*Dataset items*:
*** Begin section ***
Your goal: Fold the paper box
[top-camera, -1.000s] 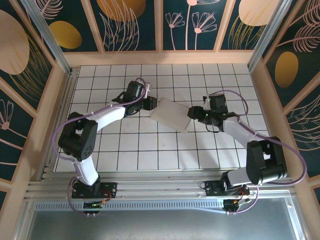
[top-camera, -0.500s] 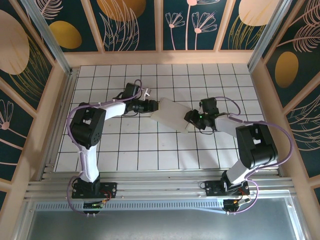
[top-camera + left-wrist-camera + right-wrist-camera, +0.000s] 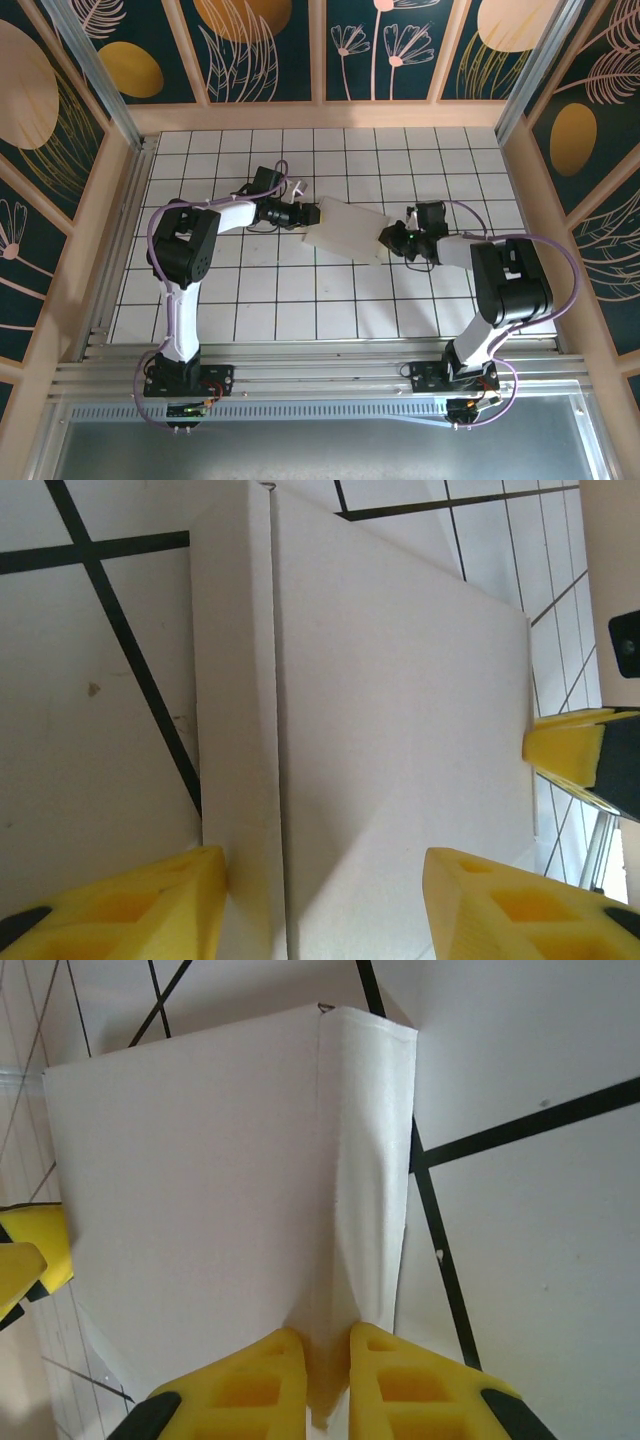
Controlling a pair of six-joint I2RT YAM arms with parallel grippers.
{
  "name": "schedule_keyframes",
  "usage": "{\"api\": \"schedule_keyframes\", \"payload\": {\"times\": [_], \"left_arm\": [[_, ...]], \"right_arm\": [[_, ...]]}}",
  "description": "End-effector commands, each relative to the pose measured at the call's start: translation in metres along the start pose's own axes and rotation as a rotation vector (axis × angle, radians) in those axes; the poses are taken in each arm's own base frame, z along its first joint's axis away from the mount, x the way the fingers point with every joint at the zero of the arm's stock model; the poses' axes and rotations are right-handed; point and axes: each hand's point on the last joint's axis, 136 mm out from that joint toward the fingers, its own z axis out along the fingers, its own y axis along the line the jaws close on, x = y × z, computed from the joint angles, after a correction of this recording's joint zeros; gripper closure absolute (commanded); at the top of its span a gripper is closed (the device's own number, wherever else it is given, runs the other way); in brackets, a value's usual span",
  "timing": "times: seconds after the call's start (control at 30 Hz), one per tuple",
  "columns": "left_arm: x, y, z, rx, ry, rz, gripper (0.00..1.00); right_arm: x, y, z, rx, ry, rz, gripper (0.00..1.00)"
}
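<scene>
The bench [image 3: 330, 300] is a white surface ruled into square tiles by black lines, walled by light wooden rails. Both arms reach low over it from their bases at the near edge. The left arm [image 3: 215, 215] rises to a bent elbow and stretches its forearm to the right. The right arm [image 3: 470, 250] mirrors it, with its forearm pointing left, so the two wrists face each other across the middle of the bench. Between them lies the paper box [image 3: 345, 232], set at a slant to the tile lines. It is plain white thin cardboard with a broad, smooth panel and a narrow strip running along one long side, set off by a straight crease. The left jaws stand apart at the box's left end, with one yellow pad [image 3: 130, 905] just beside the narrow strip and the other over the broad panel. The right jaws are clamped on the opposite end, their yellow pads [image 3: 250, 1380] nearly together on the narrow strip, and the cardboard puckers into a pinched fold where it enters them.
</scene>
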Motion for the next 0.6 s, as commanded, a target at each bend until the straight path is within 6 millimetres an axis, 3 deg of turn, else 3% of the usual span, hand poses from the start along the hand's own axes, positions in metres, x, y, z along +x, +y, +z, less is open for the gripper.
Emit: {"api": "schedule_keyframes", "payload": {"times": [0.0, 0.07, 0.13, 0.27, 0.4, 0.57], "left_arm": [[-0.002, 0.001, 0.006, -0.01, 0.024, 0.002, 0.46], [-0.007, 0.02, 0.006, -0.111, -0.003, 0.003, 0.46], [-0.006, 0.023, 0.008, -0.114, -0.001, -0.007, 0.46], [0.006, 0.001, 0.019, 0.058, 0.033, -0.091, 0.47], [0.003, -0.028, 0.013, 0.2, 0.007, -0.117, 0.49], [0.001, -0.04, 0.019, 0.287, 0.023, -0.279, 0.62]], "right_arm": [[0.03, -0.06, 0.006, 0.158, 0.086, 0.072, 0.87], [0.027, -0.065, 0.004, 0.163, 0.08, 0.076, 0.88], [0.026, -0.069, 0.003, 0.159, 0.084, 0.078, 0.88], [0.026, -0.074, 0.006, 0.15, 0.104, 0.079, 0.89], [0.025, -0.073, 0.008, 0.131, 0.102, 0.071, 0.91], [0.021, -0.066, 0.012, 0.104, 0.11, 0.054, 0.91]]}}
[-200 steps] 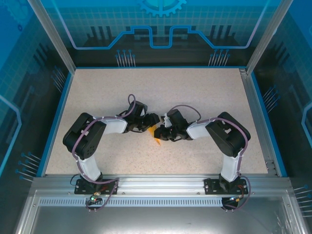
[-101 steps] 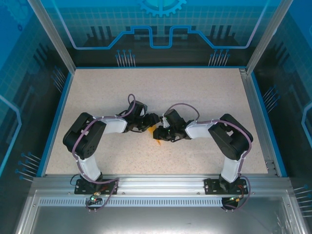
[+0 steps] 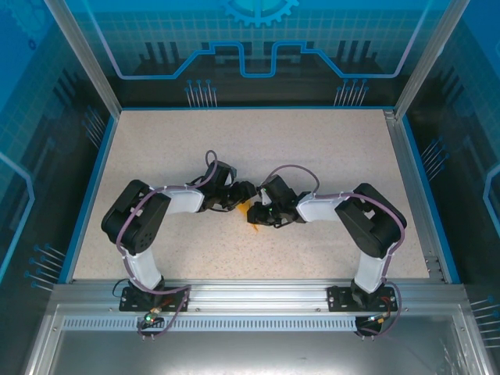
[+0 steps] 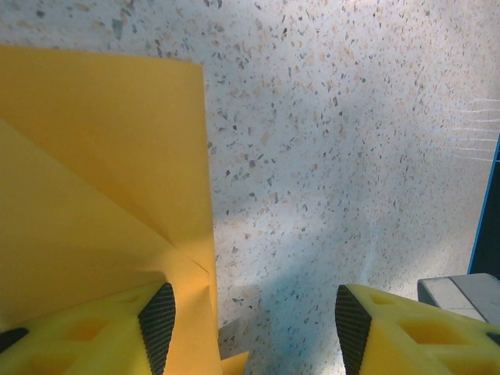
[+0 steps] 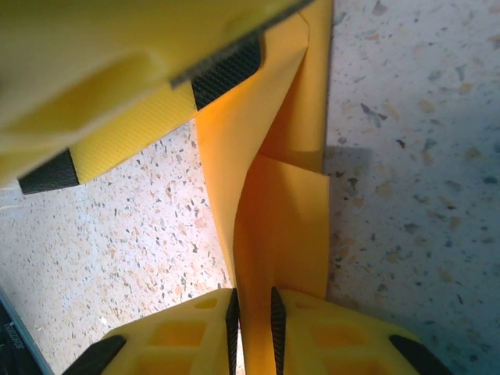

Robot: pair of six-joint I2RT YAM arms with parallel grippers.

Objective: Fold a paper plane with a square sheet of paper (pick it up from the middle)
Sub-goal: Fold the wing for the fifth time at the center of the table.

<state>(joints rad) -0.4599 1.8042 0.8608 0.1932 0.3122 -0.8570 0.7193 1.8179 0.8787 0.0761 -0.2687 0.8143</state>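
Now my right tool (image 5: 251, 316) has edged left, pinching the raised fold of the paper (image 5: 281, 226); my left tool (image 4: 251, 316) stays spread, perhaps pinning it, so creasing is underway.

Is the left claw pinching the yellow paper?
No: the left claw stands wide open, bare table between its fingers, the paper beside one.

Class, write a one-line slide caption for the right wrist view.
Right hand pinches a raised fold of the orange-yellow paper over the speckled table.
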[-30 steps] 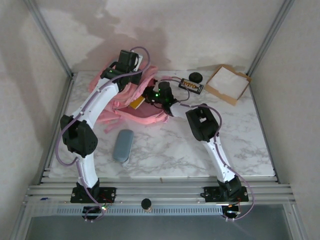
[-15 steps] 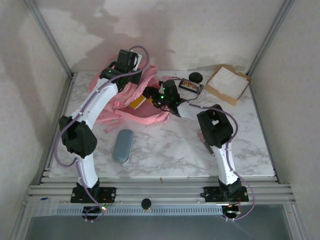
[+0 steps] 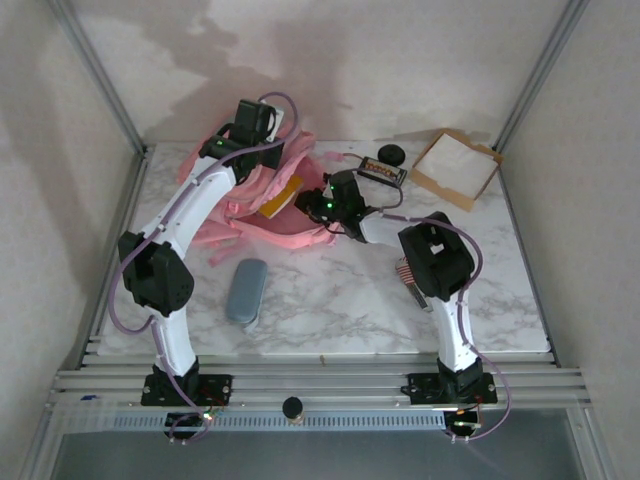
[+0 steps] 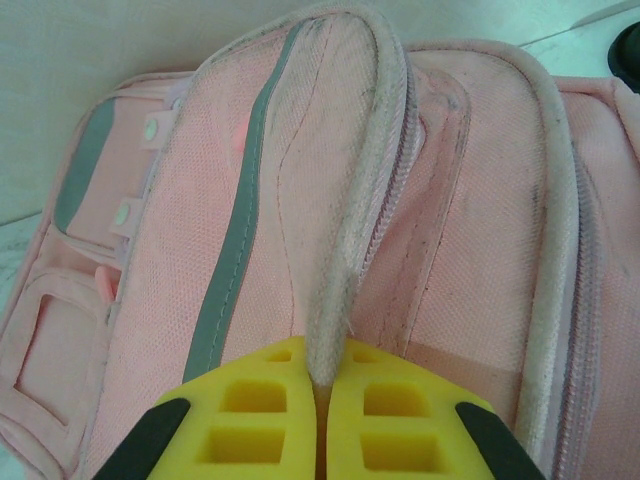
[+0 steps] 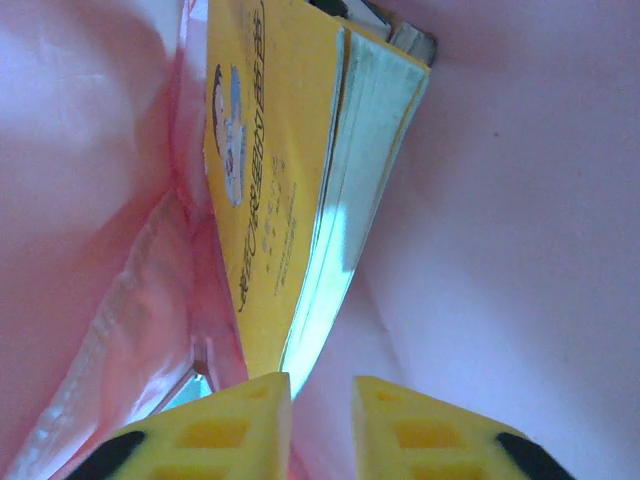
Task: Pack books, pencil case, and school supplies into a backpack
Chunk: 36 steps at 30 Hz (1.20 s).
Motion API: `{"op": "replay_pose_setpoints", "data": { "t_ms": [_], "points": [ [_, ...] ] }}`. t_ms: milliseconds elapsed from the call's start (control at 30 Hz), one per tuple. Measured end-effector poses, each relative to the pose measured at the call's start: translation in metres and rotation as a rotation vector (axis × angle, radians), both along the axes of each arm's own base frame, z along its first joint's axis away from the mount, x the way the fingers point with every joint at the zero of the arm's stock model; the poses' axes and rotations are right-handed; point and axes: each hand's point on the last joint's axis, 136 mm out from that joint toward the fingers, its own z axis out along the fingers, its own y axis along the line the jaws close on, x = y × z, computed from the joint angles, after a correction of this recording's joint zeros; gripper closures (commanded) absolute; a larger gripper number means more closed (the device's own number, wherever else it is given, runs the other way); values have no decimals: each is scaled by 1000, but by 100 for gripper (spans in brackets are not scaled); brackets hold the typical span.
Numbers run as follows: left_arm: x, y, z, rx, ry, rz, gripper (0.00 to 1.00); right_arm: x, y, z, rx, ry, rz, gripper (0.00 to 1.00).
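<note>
Your left jaws pinch the floppy rim of the soft backpack [image 4: 450, 200]; your right jaws, slightly parted and empty, face thin yellow books [image 5: 265, 180], likely light and bendy, best gripped edge-on.

i see the backpack [image 4: 450, 250] pink with a grey stripe, a book [image 5: 270, 180] bright yellow with cartoon print, the pencil case [image 3: 246, 289] grey-blue, my bench [image 3: 330, 300] white marble veined grey.

Marble table [image 3: 330, 300]: backpack [image 3: 262, 228], pencil case [image 3: 246, 290], tray [image 3: 455, 168].
</note>
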Motion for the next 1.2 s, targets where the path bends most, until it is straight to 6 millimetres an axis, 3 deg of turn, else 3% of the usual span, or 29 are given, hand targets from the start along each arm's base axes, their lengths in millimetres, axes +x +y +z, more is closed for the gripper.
{"op": "replay_pose_setpoints", "data": {
  "t_ms": [533, 967, 1100, 1200],
  "points": [
    [0, 1, 0, -7, 3, -3, 100, 33, 22, -10, 14, -18, -9, 86],
    [-1, -5, -8, -51, 23, -11, 100, 85, 73, -6, 40, -133, 28, 78],
    [-1, -8, -10, -72, 29, -16, 100, 81, 70, -8, 12, -141, 40, 70],
    [-4, -10, -13, -94, 35, -19, 100, 60, 54, -12, -38, -118, 44, 68]
  ]
}}
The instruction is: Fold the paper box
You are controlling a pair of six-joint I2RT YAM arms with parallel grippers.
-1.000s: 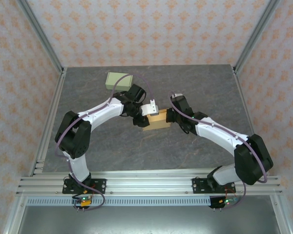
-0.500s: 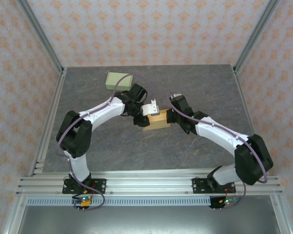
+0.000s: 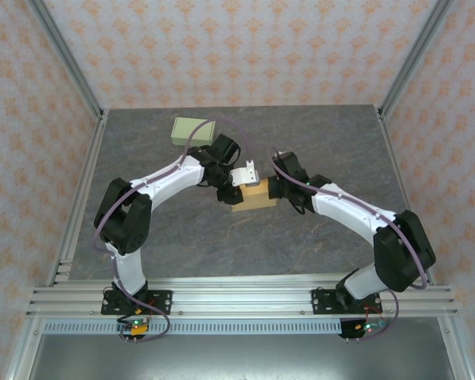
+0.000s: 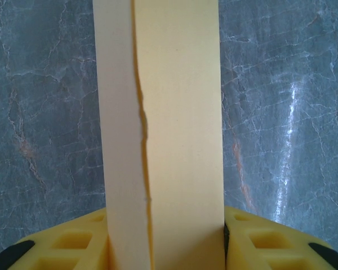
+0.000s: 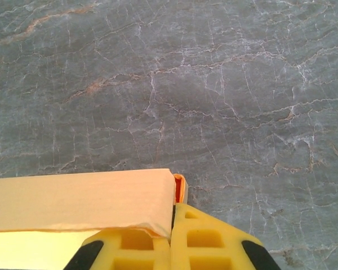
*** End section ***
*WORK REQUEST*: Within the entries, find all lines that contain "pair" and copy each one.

*THE COMPLETED TASK*:
Controlling a pair of six-joint I2RT YAM arms with parallel grippers.
Robot: pair of six-joint I2RT YAM arms with parallel grippers.
You are controlling a pair of six-joint I2RT YAM arms with parallel grippers.

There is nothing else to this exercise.